==== RECORDS FOR PROCESSING

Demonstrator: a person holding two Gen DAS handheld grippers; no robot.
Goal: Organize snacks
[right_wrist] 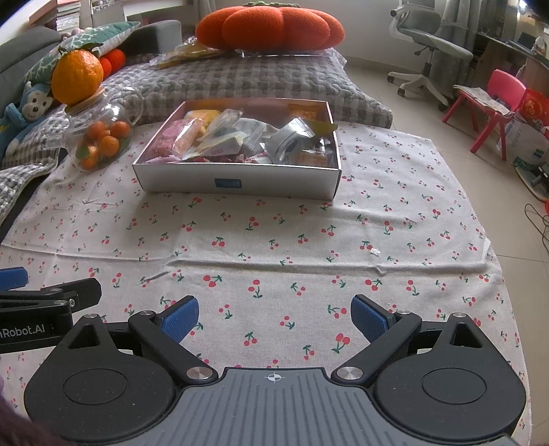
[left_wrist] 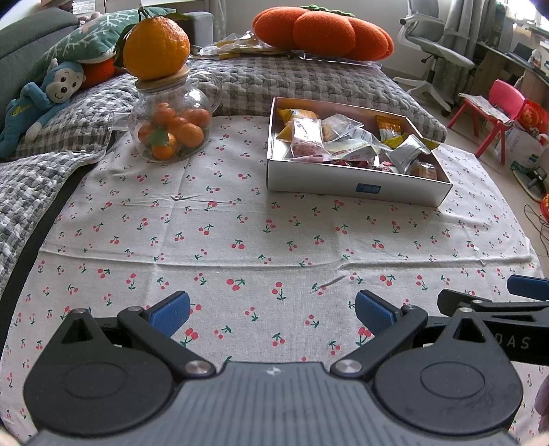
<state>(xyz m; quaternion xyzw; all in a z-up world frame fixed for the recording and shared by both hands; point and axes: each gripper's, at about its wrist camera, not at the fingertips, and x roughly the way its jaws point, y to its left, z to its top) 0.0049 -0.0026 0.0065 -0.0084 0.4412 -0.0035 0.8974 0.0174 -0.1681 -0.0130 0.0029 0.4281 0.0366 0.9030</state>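
both pairs of jaws stand wide apart and hold nothing, hovering side by side low over the cherry-print cloth (left_wrist: 240, 219) that covers the surface. left gripper (left_wrist: 272, 310) shows its blue pads (left_wrist: 170, 314) spread well apart with only bare cloth between them, touching nothing; the tip of the right gripper (right_wrist: 274, 314) juts in just beside its right jaw. in the right wrist view the right gripper's pads (right_wrist: 369, 317) are spread just as wide, again with only cloth between, and the left gripper's black finger pokes in beside its left jaw. well ahead of both sets of jaws sits the white snack box (right_wrist: 240, 180), open-topped and heaped with wrapped snacks (right_wrist: 240, 140): it lies ahead and to the right of the left jaws, and straight ahead, slightly left, of the right jaws. left of the box stands a glass teapot (left_wrist: 171, 120) filled with small oranges, with a large orange (left_wrist: 156, 48) resting on its wooden lid. beyond the box lies a grey quilted cushion (right_wrist: 247, 82) bearing an orange pumpkin pillow (right_wrist: 271, 25).
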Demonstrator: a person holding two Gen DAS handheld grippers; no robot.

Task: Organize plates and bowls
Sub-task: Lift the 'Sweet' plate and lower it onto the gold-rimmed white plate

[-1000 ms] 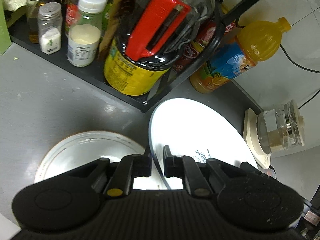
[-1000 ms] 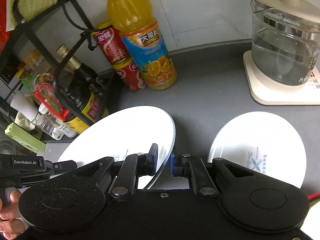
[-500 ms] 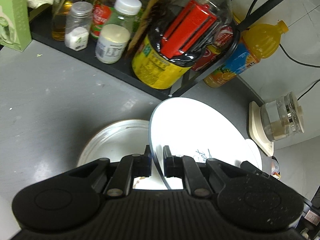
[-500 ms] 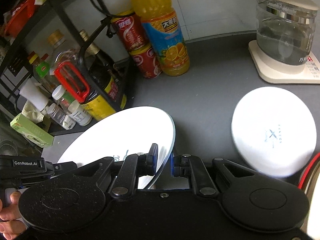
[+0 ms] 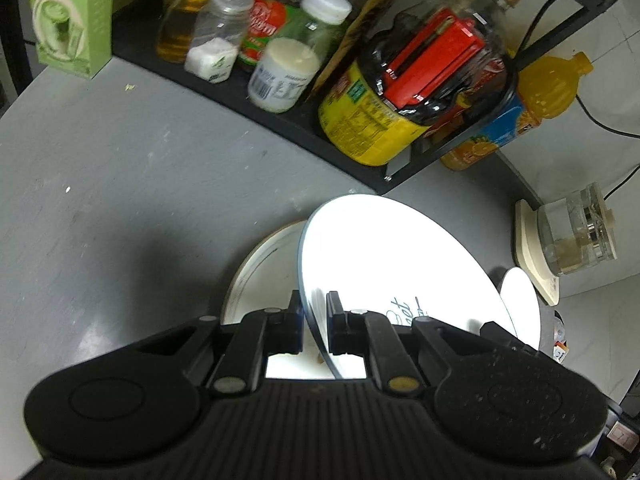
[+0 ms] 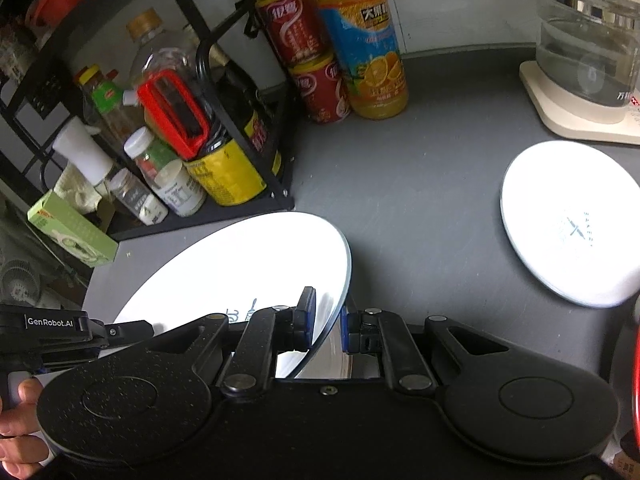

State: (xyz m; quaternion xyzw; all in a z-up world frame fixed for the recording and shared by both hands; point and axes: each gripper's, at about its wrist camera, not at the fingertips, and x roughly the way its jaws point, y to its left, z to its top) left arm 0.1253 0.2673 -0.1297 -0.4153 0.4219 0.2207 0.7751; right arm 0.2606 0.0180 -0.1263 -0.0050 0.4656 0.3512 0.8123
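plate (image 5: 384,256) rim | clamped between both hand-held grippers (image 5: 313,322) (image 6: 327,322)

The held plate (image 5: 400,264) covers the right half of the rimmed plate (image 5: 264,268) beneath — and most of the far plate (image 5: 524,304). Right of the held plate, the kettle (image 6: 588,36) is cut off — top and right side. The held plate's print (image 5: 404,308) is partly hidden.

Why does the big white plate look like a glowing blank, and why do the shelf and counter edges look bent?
Left wrist view: the held plate is overexposed, so only some dark lettering survives, and the left gripper casts a shadow on the counter. Right wrist view: same glare on the plate, and the fisheye lens curves the rack.
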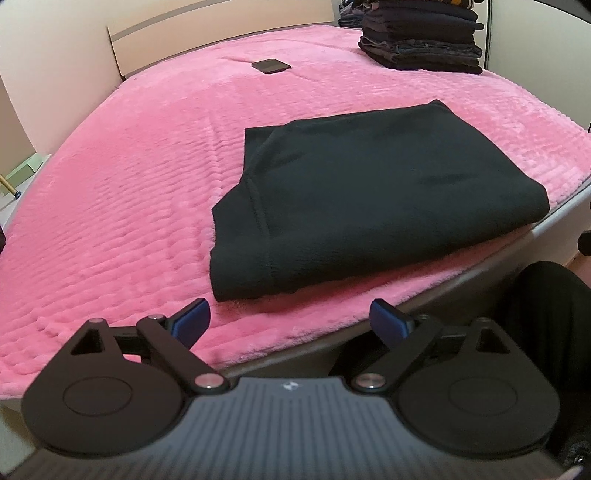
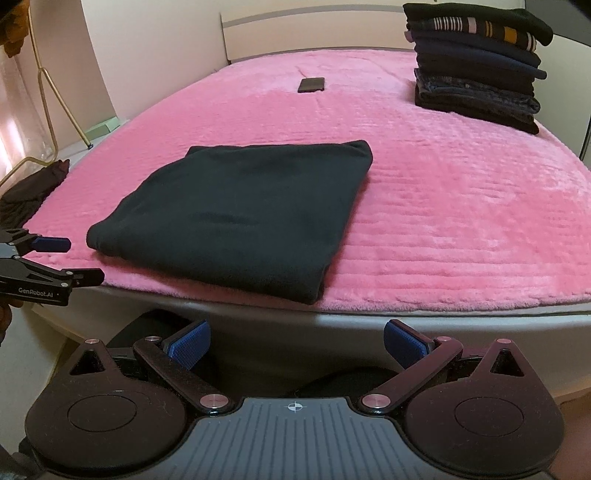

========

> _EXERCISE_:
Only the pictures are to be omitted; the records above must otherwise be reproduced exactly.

> _PROBLEM SOLUTION_:
Demonstrator: a person holding two Gen DAS handheld grippers; no robot.
Goal: Organize snacks
[right_wrist] 
[left_wrist] 
<state>(xyz m; quaternion xyzw; all in a z-up world frame fixed for the recording and shared by both hands; point and axes: each gripper's, at about its wrist camera, not at the fingertips, and x roughly the way its jaws point, y to its left, z to its top) 0.0049 -0.0026 0.0065 -0.0084 0.4412 -0.0035 0.8974 0.0174 -0.1681 -0.0130 0.0029 0.4281 0.0366 0.9030</state>
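both pairs of jaws stand wide apart and hold nothing, hovering side by side low over the cherry-print cloth (left_wrist: 240, 219) that covers the surface. left gripper (left_wrist: 272, 310) shows its blue pads (left_wrist: 170, 314) spread well apart with only bare cloth between them, touching nothing; the tip of the right gripper (right_wrist: 274, 314) juts in just beside its right jaw. in the right wrist view the right gripper's pads (right_wrist: 369, 317) are spread just as wide, again with only cloth between, and the left gripper's black finger pokes in beside its left jaw. well ahead of both sets of jaws sits the white snack box (right_wrist: 240, 180), open-topped and heaped with wrapped snacks (right_wrist: 240, 140): it lies ahead and to the right of the left jaws, and straight ahead, slightly left, of the right jaws. left of the box stands a glass teapot (left_wrist: 171, 120) filled with small oranges, with a large orange (left_wrist: 156, 48) resting on its wooden lid. beyond the box lies a grey quilted cushion (right_wrist: 247, 82) bearing an orange pumpkin pillow (right_wrist: 271, 25).
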Demonstrator: a person holding two Gen DAS handheld grippers; no robot.

Task: Organize plates and bowls
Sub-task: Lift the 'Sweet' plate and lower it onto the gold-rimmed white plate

[-1000 ms] 
[-1000 ms] 
[-500 ms] 
[-500 ms] 
[+0 ms] 
[+0 ms] 

State: (xyz m; quaternion xyzw; all in a z-up world frame fixed for the recording and shared by both hands; point and axes: each gripper's, at about its wrist camera, not at the fingertips, and x roughly the way its jaws point, y to its left, z to its top) left arm 0.1253 0.2673 -0.1297 -0.4153 0.4219 0.2207 0.7751; right arm 0.2606 0.0180 -0.1263 -0.0050 0.4656 0.3512 0.8123
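plate (image 5: 384,256) rim | clamped between both hand-held grippers (image 5: 313,322) (image 6: 327,322)

The held plate (image 5: 400,264) covers the right half of the rimmed plate (image 5: 264,268) beneath — and most of the far plate (image 5: 524,304). Right of the held plate, the kettle (image 6: 588,36) is cut off — top and right side. The held plate's print (image 5: 404,308) is partly hidden.

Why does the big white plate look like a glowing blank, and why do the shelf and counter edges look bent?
Left wrist view: the held plate is overexposed, so only some dark lettering survives, and the left gripper casts a shadow on the counter. Right wrist view: same glare on the plate, and the fisheye lens curves the rack.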

This completes the output.